Hot vs Cold: When value is a binary, the key is "hot" -- reads return directly from ETS with no GenServer roundtrip (~1-5us). When value is nil, the key is "cold" -- the file_id/offset/value_size fields tell the system exactly where to read from Bitcask via NIF.v2_pread_at(path, offset) (~50-200us on NVMe).

ETS Table Options: Each keydir table is created with [:set, :public, :named_table, {:read_concurrency, true}, {:write_concurrency, true}]. :public allows the Router to read directly from any process without going through the Shard GenServer. :read_concurrency enables lock-free concurrent readers on multi-core systems.

Write Path

Client                Router              Shard GenServer         Raft Batcher
  |                     |                      |                       |
  |-- put(key, val) -->|                      |                       |
  |                     |-- GenServer.call -->|                       |
  |                     |                      |                       |
  |                     |  [Raft path]         |                       |
  |                     |                      |-- Batcher.write() -->|
  |                     |                      |                       |-- extract namespace
  |                     |                      |                       |   prefix from key
  |                     |                      |                       |-- lookup window_ms
  |                     |                      |                       |   and durability
  |                     |                      |                       |-- append to slot buffer
  |                     |                      |                       |-- start timer (1st write)
  |                     |                      |                       |
  |                     |                      |   (timer fires)       |
  |                     |                      |                       |
  |                     |                      |  [:quorum durability] |
  |                     |                      |                       |-- :ra.process_command
  |                     |                      |                       |   (blocks until quorum)
  |                     |                      |                       |
  |                     |                      |  StateMachine.apply:  |
  |                     |                      |   NIF.v2_append_batch |
  |                     |                      |   :ets.insert(keydir) |
  |                     |                      |                       |
  |<-- :ok ------------|<-- :ok --------------|<-- result ------------|
  |                     |                      |                       |
  |                     |  [:async durability] |                       |
  |                     |                      |                       |-- AsyncApplyWorker
  |                     |                      |                       |   .apply_batch (cast)
  |<-- :ok ------------|<-- :ok --------------|<-- :ok (immediate) --|

Write Path Details

Raft write path (always active):

  1. Router.put/3 validates key/value size limits (max key: 64KB, max value: 512MB) and checks keydir_full?() via persistent_term (~5ns).
  2. Shard.handle_call({:put, key, value, expire_at_ms}) calls Batcher.write(shard_index, {:put, key, value, expire_at_ms}).
  3. The Batcher extracts the namespace prefix from the key (text before the first :; keys without : go to "_root"). It looks up the namespace config for window_ms (commit window) and durability (:quorum or :async).
  4. The command and caller are appended to the namespace's slot buffer. On the first write to an empty slot, a timer is started with window_ms (default: 1ms). If the slot reaches max_batch_size (default: 1000), it flushes immediately.
  5. When the timer fires or the slot is full:
    • Quorum path: The batch is submitted via :ra.process_command/2 (for single commands) or as {:batch, commands} (for multi-command batches). The call blocks until Raft quorum acknowledges. StateMachine.apply/3 runs on every node: it calls NIF.v2_append_batch(active_file_path, records) to write to Bitcask with fsync, then :ets.insert(keydir, 7-tuple) to update the keydir. Each caller receives their individual result.
    • Async path: The batch is sent to AsyncApplyWorker via GenServer.cast (fire-and-forget). All callers receive :ok immediately. The worker writes to Bitcask via NIF.v2_append_batch and updates ETS in the background.

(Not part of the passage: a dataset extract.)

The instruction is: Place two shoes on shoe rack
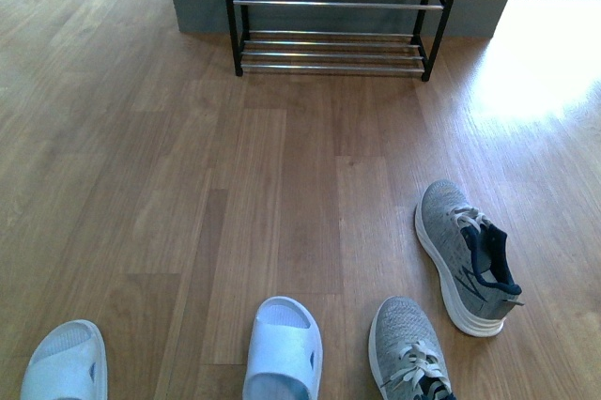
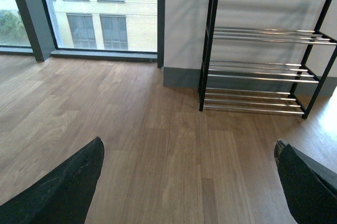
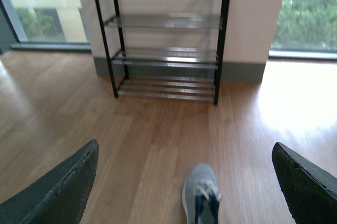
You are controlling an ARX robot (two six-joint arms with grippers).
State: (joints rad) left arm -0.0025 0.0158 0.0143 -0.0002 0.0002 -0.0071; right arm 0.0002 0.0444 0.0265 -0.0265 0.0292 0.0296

Direct write path (sandbox test shards):

Sandbox test shards bypass Raft and write through the Shard GenServer directly. This is not a user-facing option -- it is used internally by the test sandbox infrastructure to provide isolated, single-process shards.

  1. The Shard writes to ETS immediately via :ets.insert so reads see the value at once.
  2. The entry is prepended to an in-memory pending list in the GenServer state.
  3. If no flush is in-flight, flush_pending/1 is called immediately. It calls NIF.v2_append_batch_nosync(active_file_path, batch) which writes to the OS page cache without fsync, then updates ETS entries with their disk locations (file_id, offset, value_size) via :ets.update_element.
  4. A recurring timer fires every 1ms (:flush_interval_ms). When it fires, any accumulated pending entries are flushed, then NIF.v2_fsync_async is called to durably sync to disk. This amortizes fsync cost across all writes in the 1ms window.
  5. If the pending list exceeds @max_pending_size (10,000 entries), a synchronous flush with fsync is forced to bound heap memory growth.

File Rotation

When the active log file exceeds @max_active_file_size (256MB), maybe_rotate_file/1:

  1. Writes a hint file for the current active file (for fast recovery)
  2. Increments the file ID
  3. Creates a new empty log file (e.g., 00001.log)
  4. Resets active_file_size to 0

Log file names are zero-padded to 5 digits: 00000.log, 00001.log, etc.

Read Path

Client                Router              ETS keydir          Shard GenServer
  |                     |                     |                     |
  |-- get(key) ------->|                     |                     |
  |                     |-- :ets.lookup ---->|                     |
  |                     |                     |                     |
  |                     |                       |
  |                     |  |                                        |
  |                     |  |  value != nil (HOT)                    |
  |                     |  |  sampled_read_bookkeeping(keydir, key) |
  |                     |  |  (1 persistent_term + 1 rand, sampled) |
  |<-- value ----------|<  ~1-5us, no GenServer                 |
  |                     |                                           |
  |                     |  |  value == nil (COLD)                   |
  |                     |  |  Stats.record_cold_read(key)           |
  |                     |  |-- GenServer.call >|
  |                     |  |                                        |-- NIF.v2_pread_at
  |                     |  |                                        |   (path, offset)
  |                     |  |                                        |-- warm ETS entry
  |<-- value ----------|<<-- value |
  |                     |       ~50-200us (NVMe)                    |
  |                     |                                           |
  |                     |  |  expired (TTL elapsed)                 |
  |                     |  |  :ets.delete(keydir, key)              |
  |<-- nil ------------|<  lazy eviction on read                 |

Read Path Details

Router.get/1 reads directly from the ETS table without going through the Shard GenServer for hot keys. The function ets_get/3:

  1. Calls :ets.lookup(keydir, key) -- lock-free with read_concurrency: true.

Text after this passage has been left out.